___ DATA SECTION

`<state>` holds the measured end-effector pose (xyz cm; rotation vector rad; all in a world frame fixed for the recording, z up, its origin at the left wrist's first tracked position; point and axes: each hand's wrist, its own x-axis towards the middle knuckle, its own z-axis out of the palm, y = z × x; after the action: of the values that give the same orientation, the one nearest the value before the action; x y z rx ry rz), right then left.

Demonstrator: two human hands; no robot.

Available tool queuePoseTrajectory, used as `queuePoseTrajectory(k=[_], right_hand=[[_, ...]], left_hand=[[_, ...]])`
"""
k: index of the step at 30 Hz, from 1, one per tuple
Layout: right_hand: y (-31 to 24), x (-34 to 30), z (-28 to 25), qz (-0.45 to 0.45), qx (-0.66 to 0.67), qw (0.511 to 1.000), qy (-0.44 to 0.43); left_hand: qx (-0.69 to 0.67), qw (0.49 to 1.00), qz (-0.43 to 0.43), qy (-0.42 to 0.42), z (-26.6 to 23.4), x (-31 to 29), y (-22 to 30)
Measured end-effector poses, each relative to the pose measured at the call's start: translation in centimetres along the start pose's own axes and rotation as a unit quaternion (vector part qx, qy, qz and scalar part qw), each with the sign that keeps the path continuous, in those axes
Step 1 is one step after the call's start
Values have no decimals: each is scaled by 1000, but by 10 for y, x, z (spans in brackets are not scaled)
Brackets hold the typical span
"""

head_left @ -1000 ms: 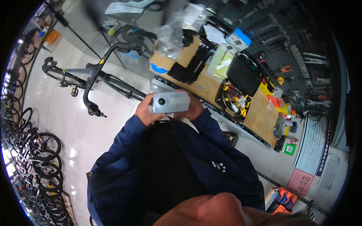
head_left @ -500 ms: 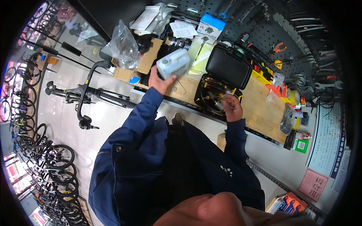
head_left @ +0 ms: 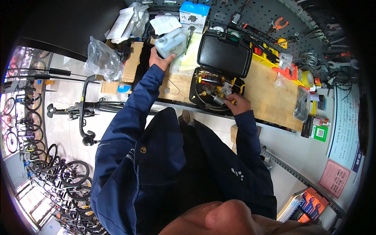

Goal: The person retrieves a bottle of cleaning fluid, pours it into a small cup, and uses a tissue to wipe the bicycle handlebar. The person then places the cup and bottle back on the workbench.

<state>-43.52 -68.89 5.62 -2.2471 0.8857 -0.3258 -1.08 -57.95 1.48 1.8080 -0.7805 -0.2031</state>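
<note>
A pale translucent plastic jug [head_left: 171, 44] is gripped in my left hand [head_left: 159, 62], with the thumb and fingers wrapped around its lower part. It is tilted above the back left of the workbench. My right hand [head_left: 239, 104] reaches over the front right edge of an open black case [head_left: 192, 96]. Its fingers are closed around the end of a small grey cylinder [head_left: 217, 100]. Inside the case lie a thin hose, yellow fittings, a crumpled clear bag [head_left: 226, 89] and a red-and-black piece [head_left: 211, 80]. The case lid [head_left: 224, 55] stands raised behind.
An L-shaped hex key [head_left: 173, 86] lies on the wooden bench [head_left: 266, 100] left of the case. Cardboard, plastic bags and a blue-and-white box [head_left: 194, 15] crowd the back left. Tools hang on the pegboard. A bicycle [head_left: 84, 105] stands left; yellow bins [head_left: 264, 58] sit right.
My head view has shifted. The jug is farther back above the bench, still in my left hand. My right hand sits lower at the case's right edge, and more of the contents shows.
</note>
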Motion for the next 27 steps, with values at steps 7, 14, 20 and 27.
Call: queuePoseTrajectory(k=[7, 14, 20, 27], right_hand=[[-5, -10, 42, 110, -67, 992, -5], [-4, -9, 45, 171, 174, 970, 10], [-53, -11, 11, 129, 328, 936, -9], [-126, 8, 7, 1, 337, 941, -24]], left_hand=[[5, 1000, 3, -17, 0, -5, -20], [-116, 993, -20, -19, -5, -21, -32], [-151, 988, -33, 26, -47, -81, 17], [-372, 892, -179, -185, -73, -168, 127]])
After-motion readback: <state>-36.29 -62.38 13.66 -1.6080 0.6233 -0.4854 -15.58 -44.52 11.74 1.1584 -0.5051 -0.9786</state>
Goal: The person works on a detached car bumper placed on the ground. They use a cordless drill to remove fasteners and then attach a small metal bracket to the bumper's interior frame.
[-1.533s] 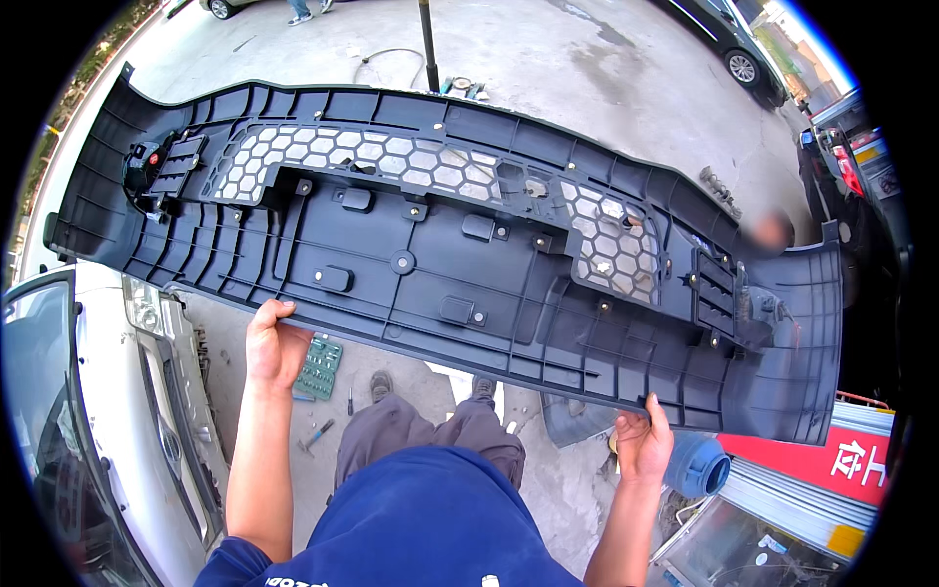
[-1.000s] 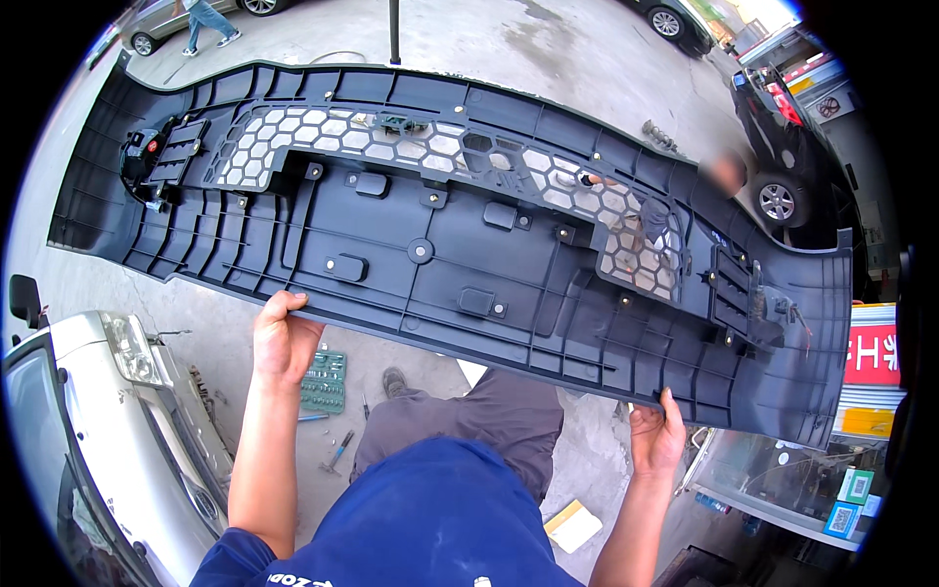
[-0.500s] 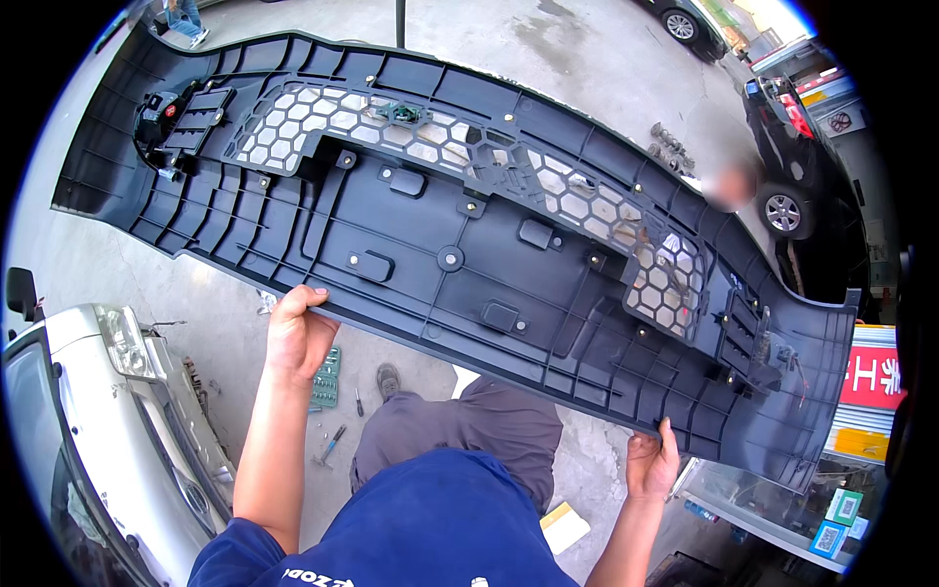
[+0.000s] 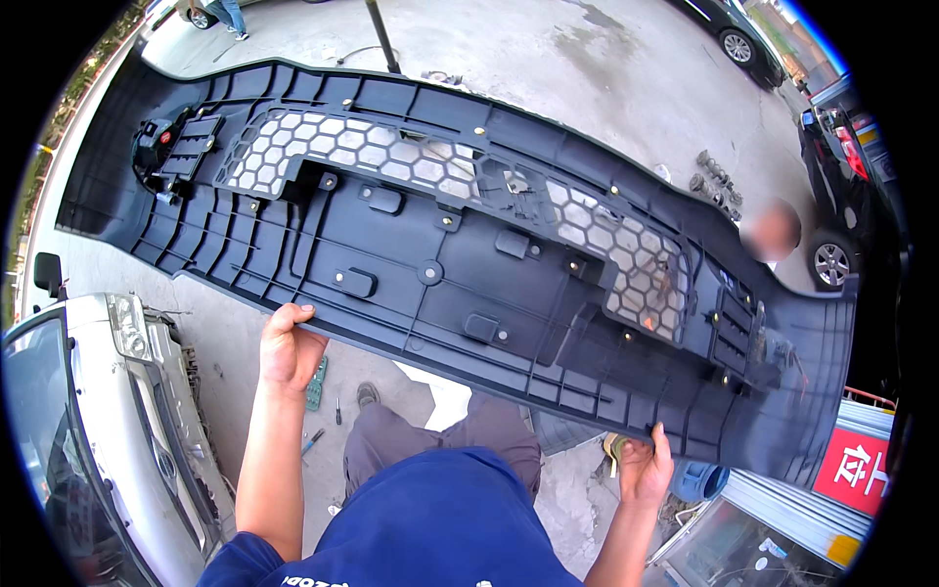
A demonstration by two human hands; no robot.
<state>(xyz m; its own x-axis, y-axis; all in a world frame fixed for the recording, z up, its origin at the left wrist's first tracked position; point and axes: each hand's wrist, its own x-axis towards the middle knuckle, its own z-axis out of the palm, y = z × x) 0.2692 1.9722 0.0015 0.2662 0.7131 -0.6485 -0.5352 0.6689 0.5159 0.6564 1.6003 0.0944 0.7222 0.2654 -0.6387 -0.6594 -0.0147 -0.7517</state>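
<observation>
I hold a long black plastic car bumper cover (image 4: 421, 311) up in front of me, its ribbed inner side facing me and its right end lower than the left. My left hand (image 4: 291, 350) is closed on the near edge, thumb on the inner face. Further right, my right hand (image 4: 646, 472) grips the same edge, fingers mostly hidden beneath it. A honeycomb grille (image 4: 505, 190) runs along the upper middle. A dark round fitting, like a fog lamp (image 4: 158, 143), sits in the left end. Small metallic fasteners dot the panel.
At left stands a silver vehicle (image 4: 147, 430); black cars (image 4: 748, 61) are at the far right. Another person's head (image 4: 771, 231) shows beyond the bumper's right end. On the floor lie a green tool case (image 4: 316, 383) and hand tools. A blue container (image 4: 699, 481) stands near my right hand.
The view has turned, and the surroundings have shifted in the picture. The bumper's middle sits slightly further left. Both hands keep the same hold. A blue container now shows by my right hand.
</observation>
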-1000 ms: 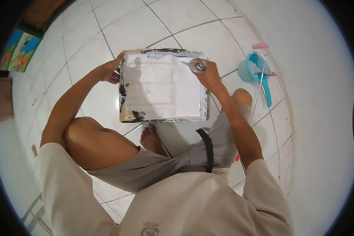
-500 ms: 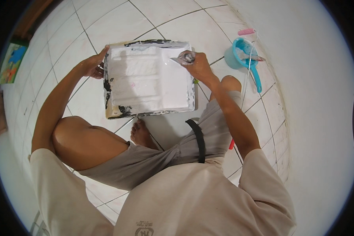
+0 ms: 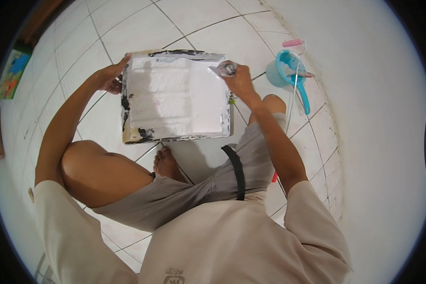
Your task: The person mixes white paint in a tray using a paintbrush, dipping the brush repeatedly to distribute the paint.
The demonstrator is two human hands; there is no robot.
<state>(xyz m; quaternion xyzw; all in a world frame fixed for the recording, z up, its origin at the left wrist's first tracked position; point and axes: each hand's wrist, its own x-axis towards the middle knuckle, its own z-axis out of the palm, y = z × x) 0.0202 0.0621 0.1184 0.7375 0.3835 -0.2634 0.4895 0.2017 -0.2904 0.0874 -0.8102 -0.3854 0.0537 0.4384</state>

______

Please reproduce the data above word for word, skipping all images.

TASK OUTPUT:
`<state>` holds the measured end-effector pose (xyz cm; rotation vector rad; all in a world frame fixed for the recording, z up, its origin at the left wrist's first tracked position; point and axes: each hand's wrist, its own x-axis towards the middle knuckle, its own z-axis out of the palm, y = z × x; after the action: of the values that give the same orientation, the one nearest the value before the action; x y z rx ry rz), right then left.

Demonstrator: two human hands; no robot.

Available tool queuePoseTrajectory, used as `queuePoseTrajectory(k=[_], right_hand=[[_, ...]], left_hand=[[_, ...]])`
"""
k: index of the step at 30 Hz, from 1, one per tuple
Layout: right_hand: y (-31 to 24), x (-34 to 30), z (-28 to 25), qz (-0.45 to 0.45), qx (-0.66 to 0.67), qw (0.511 to 1.000), qy (-0.44 to 0.43); left_hand: qx (-0.69 to 0.67), qw (0.49 to 1.00), qz (-0.43 to 0.43), qy (-0.42 to 0.42), z (-26.6 to 23.4), x (-31 to 29), y (-22 to 30)
Measured end-effector poses, each relative to the pose measured at the call's start: translation in centimetres along the start pose's own axes and rotation as a unit quaternion (vector part qx, qy, qz and scalar part qw), each with the sign that keeps the path continuous, in those axes
Step 1 is one step after the call's start
Values have no decimals: each is scaled by 1000, but by 10 for y, x, z (spans in brackets are not scaled)
Brackets hold the typical span
"""

head_left @ -1000 ms: 
head_left @ -500 ms: 
head_left @ +0 ms: 

Goal: The person retrieves a bottle of cleaning fluid, pours it into a small cup, and uses a tissue to wipe the bicycle handlebar. The person then places the cup and bottle back on the workbench.

<state>-43.52 -68.89 5.62 -2.2471 0.8857 -0.3258 -1.08 -57.95 1.48 1.8080 -0.7805 -0.2031</state>
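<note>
A pale translucent plastic jug [head_left: 171, 44] is gripped in my left hand [head_left: 159, 62], with the thumb and fingers wrapped around its lower part. It is tilted above the back left of the workbench. My right hand [head_left: 239, 104] reaches over the front right edge of an open black case [head_left: 192, 96]. Its fingers are closed around the end of a small grey cylinder [head_left: 217, 100]. Inside the case lie a thin hose, yellow fittings, a crumpled clear bag [head_left: 226, 89] and a red-and-black piece [head_left: 211, 80]. The case lid [head_left: 224, 55] stands raised behind.
An L-shaped hex key [head_left: 173, 86] lies on the wooden bench [head_left: 266, 100] left of the case. Cardboard, plastic bags and a blue-and-white box [head_left: 194, 15] crowd the back left. Tools hang on the pegboard. A bicycle [head_left: 84, 105] stands left; yellow bins [head_left: 264, 58] sit right.
My head view has shifted. The jug is farther back above the bench, still in my left hand. My right hand sits lower at the case's right edge, and more of the contents shows.
</note>
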Motion for the next 27 steps, with values at steps 7, 14, 20 and 27.
Call: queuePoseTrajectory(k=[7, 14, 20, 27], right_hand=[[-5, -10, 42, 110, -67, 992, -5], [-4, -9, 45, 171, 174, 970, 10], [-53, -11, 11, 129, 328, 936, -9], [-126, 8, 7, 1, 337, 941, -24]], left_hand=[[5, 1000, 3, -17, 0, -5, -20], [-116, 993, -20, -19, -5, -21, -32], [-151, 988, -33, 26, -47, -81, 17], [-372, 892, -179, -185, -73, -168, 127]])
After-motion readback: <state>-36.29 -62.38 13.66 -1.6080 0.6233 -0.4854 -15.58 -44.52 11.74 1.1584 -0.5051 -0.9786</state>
Goal: The person works on a detached car bumper placed on the ground. They use a cordless drill to remove fasteners and then attach a small metal bracket to the bumper's interior frame.
[-1.533s] 
[-1.000s] 
[-0.500s] 
[+0.000s] 
A demonstration by two human hands; no robot.
<state>(xyz m; its own x-axis, y-axis; all in a world frame fixed for the recording, z up, its origin at the left wrist's first tracked position; point and axes: each hand's wrist, its own x-axis towards the middle knuckle, its own z-axis out of the palm, y = z × x) 0.2692 1.9722 0.0015 0.2662 0.7131 -0.6485 -0.5352 0.6689 0.5159 0.6564 1.6003 0.0944 0.7222 0.2654 -0.6387 -0.6594 -0.0147 -0.7517</state>
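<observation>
I hold a long black plastic car bumper cover (image 4: 421, 311) up in front of me, its ribbed inner side facing me and its right end lower than the left. My left hand (image 4: 291, 350) is closed on the near edge, thumb on the inner face. Further right, my right hand (image 4: 646, 472) grips the same edge, fingers mostly hidden beneath it. A honeycomb grille (image 4: 505, 190) runs along the upper middle. A dark round fitting, like a fog lamp (image 4: 158, 143), sits in the left end. Small metallic fasteners dot the panel.
At left stands a silver vehicle (image 4: 147, 430); black cars (image 4: 748, 61) are at the far right. Another person's head (image 4: 771, 231) shows beyond the bumper's right end. On the floor lie a green tool case (image 4: 316, 383) and hand tools. A blue container (image 4: 699, 481) stands near my right hand.
The view has turned, and the surroundings have shifted in the picture. The bumper's middle sits slightly further left. Both hands keep the same hold. A blue container now shows by my right hand.
</observation>
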-1000 ms: 
-500 ms: 
+0 ms: 
Your task: The person mixes white paint in a tray using a paintbrush, dipping the brush repeatedly to distribute the paint.
The demonstrator is two human hands; there is no robot.
<state>(xyz m; quaternion xyzw; all in a world frame fixed for the recording, z up, its origin at the left wrist's first tracked position; point and axes: each hand's wrist, its own x-axis towards the middle knuckle, its own z-axis out of the palm, y = z × x) 0.0202 0.0621 0.1184 0.7375 0.3835 -0.2634 0.4895 0.2017 -0.2904 0.0874 -0.8102 -0.3854 0.0537 0.4384</state>

The exercise requires nothing more.